> _What to produce_
Search the records for the string "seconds" and copy every line where it turns up.

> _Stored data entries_
BEGIN

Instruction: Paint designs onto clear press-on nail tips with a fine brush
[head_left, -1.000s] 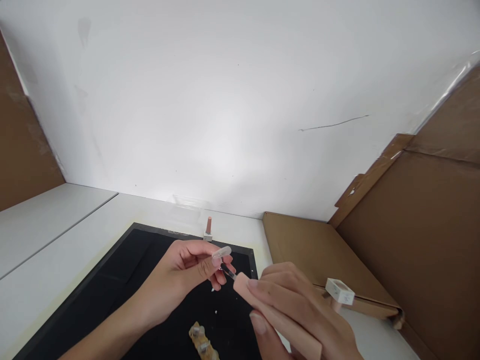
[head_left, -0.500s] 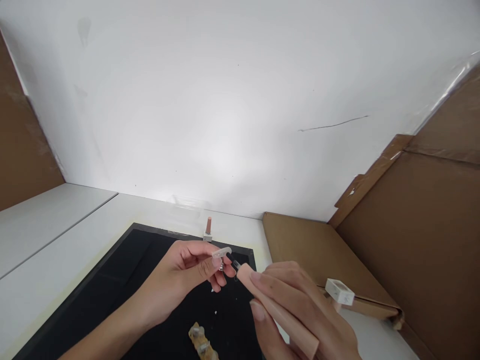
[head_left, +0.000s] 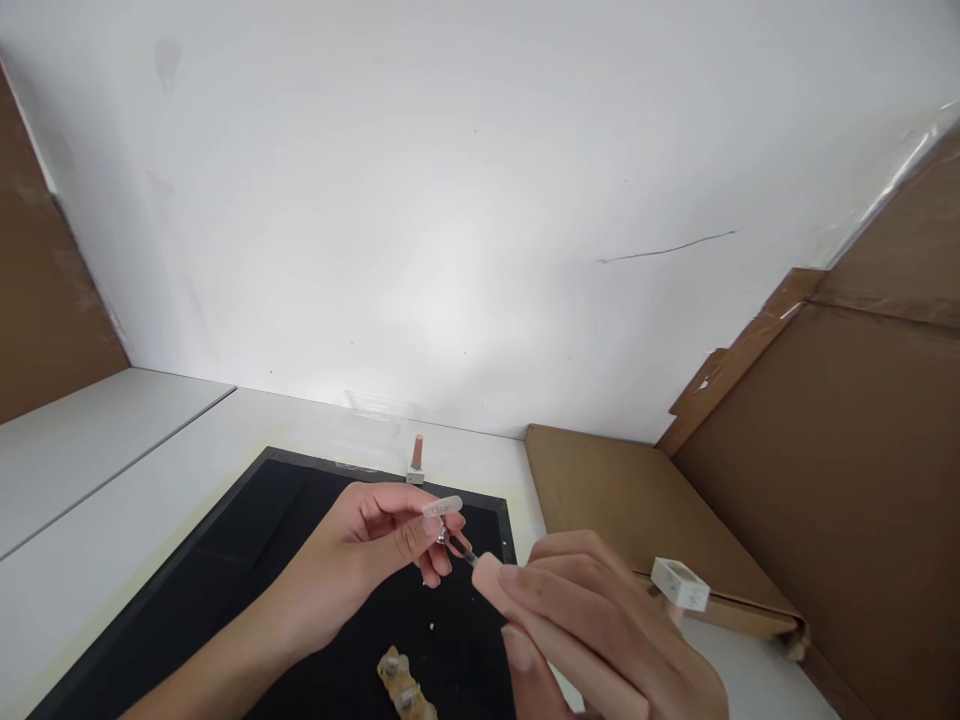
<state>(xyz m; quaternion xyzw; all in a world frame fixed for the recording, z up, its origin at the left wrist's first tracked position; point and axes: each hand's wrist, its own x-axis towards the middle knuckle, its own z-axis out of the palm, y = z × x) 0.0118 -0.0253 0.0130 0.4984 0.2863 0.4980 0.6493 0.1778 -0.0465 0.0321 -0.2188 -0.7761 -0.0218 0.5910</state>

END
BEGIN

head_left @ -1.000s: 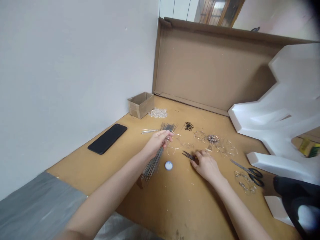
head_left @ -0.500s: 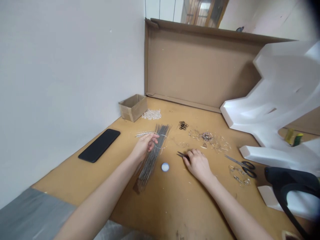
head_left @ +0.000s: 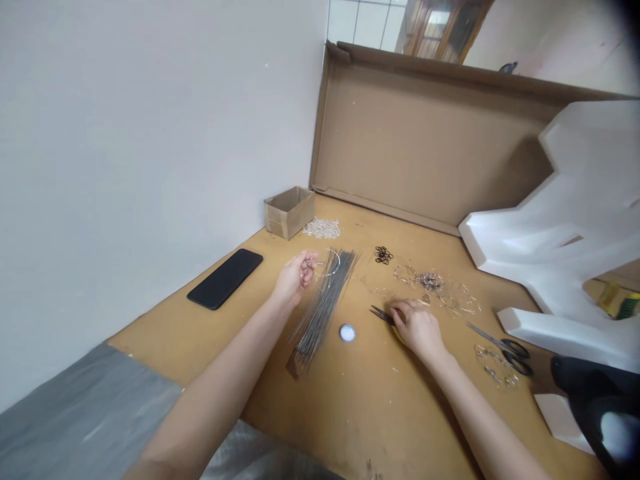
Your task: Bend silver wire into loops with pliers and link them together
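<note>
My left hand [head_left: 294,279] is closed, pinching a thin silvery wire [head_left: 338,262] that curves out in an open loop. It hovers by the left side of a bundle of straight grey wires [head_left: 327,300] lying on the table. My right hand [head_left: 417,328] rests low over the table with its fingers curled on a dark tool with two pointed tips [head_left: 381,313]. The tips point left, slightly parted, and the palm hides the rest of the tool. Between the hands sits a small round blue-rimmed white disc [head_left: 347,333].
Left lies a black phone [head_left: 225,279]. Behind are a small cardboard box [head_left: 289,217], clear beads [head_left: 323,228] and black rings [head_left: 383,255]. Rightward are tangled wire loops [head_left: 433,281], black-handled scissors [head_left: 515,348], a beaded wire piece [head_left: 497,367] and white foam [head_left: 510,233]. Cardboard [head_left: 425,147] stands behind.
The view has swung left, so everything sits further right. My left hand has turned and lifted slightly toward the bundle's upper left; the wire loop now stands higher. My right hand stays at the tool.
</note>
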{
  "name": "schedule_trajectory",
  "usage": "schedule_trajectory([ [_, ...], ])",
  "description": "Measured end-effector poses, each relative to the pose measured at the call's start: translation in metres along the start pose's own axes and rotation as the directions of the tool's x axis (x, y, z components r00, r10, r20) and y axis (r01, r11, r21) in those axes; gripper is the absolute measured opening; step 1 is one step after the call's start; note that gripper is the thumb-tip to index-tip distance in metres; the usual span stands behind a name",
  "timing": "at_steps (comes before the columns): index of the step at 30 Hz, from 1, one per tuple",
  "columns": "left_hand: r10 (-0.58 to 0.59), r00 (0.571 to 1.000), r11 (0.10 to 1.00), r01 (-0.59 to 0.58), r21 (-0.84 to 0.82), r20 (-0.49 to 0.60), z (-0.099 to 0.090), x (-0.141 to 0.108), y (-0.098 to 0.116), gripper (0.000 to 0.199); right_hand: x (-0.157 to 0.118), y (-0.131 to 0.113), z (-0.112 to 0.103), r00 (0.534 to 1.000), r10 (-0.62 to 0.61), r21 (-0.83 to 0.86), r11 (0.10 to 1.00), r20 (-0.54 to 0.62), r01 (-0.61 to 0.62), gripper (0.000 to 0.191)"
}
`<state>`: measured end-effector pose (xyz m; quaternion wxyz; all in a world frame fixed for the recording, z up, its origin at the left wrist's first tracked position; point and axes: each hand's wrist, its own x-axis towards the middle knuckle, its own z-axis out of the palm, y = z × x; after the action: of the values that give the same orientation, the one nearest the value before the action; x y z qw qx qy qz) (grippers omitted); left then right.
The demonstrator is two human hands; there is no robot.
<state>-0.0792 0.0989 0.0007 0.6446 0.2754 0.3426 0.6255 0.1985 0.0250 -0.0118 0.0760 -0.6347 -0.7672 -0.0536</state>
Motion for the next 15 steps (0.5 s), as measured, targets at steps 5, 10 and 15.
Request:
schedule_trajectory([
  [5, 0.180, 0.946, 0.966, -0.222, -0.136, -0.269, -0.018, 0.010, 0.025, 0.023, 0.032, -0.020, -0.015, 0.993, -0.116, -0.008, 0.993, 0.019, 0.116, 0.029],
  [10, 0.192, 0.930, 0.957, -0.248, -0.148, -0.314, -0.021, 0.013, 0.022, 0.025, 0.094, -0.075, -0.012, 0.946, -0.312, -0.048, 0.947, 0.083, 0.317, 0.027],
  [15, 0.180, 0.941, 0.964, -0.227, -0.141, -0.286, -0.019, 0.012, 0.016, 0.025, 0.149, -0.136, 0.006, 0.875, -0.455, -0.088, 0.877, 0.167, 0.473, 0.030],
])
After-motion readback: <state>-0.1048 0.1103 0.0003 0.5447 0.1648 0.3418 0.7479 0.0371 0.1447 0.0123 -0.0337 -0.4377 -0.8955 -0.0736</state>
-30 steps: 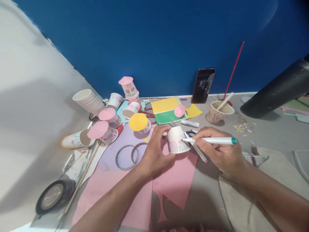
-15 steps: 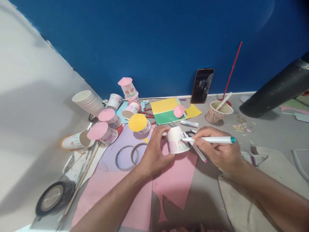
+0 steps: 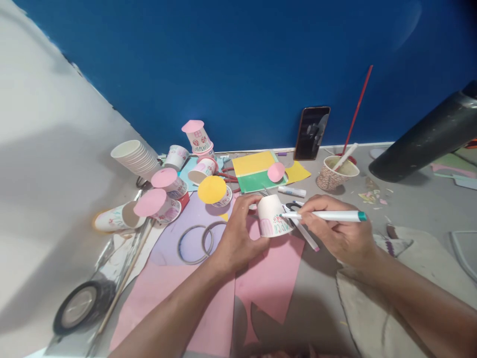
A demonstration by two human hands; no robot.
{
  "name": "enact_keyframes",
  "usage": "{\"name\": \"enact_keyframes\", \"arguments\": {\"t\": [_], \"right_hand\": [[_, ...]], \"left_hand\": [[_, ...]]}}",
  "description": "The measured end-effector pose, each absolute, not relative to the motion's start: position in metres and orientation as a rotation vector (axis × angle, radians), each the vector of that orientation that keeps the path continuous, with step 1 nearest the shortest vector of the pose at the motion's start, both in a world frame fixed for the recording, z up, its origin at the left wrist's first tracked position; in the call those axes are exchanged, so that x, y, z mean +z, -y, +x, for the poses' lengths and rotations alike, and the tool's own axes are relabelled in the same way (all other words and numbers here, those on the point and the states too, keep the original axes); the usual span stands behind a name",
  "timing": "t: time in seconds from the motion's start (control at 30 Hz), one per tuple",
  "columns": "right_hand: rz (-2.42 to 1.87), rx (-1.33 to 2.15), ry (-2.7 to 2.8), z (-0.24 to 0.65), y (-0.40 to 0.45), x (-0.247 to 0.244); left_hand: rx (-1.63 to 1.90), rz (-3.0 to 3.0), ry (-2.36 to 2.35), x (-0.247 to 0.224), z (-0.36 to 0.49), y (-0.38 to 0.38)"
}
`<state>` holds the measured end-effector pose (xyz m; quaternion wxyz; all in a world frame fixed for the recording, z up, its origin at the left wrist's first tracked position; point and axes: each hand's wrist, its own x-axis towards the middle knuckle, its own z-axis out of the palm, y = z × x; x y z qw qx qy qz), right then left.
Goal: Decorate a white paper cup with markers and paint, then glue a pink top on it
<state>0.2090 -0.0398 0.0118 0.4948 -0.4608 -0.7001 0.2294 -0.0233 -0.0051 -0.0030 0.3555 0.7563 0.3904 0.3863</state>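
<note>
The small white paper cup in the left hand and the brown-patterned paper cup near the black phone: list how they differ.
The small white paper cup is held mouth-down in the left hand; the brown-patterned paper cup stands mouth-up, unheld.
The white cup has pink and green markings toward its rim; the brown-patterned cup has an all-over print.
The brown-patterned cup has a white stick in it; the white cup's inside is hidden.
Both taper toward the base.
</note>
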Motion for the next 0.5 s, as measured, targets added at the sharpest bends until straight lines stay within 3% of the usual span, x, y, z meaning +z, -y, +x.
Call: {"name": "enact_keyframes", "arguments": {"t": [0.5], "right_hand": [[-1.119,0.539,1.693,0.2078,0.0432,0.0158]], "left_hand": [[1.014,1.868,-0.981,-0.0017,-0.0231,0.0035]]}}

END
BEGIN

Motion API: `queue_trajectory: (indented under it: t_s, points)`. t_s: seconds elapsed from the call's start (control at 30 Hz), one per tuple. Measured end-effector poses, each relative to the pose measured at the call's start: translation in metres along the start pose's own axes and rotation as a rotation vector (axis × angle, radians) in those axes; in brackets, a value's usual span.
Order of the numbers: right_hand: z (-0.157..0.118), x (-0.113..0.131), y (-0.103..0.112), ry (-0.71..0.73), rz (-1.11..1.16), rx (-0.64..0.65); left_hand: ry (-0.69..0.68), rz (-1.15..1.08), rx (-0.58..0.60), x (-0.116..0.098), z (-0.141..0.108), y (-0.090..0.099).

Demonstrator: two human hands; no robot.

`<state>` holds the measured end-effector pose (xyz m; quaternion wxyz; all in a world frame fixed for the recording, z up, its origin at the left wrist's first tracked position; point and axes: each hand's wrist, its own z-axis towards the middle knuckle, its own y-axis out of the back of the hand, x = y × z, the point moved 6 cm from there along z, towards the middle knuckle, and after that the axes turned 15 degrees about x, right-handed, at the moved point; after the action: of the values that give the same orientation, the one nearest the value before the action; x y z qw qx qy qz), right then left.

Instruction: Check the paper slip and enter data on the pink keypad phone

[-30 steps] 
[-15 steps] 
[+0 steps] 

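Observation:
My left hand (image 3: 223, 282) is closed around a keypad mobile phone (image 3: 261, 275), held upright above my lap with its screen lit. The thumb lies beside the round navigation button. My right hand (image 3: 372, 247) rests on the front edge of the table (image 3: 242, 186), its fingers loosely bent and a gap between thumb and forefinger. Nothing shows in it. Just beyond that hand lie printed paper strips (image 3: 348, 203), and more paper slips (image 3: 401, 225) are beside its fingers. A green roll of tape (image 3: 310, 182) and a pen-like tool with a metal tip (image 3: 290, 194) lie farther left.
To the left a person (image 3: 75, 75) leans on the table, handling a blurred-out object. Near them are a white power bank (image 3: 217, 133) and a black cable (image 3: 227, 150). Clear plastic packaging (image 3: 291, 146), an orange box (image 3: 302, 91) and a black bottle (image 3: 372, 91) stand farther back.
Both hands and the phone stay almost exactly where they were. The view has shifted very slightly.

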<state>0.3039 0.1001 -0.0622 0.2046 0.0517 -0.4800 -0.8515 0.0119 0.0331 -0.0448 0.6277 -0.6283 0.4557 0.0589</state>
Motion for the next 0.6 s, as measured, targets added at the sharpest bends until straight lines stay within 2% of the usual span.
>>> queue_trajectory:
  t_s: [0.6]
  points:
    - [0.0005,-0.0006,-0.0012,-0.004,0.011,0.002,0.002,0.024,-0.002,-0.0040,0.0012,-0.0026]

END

> _Final answer_
  "timing": "t: time in seconds from the motion's start (control at 30 Hz), one per tuple",
Motion API: `queue_trajectory: (indented under it: t_s, points)`. t_s: seconds elapsed from the call's start (control at 30 Hz), one per tuple. Measured end-effector poses, each relative to the pose measured at the call's start: translation in metres along the start pose's own axes and rotation as a rotation vector (axis × angle, radians) in those axes; in brackets, a value's usual span.

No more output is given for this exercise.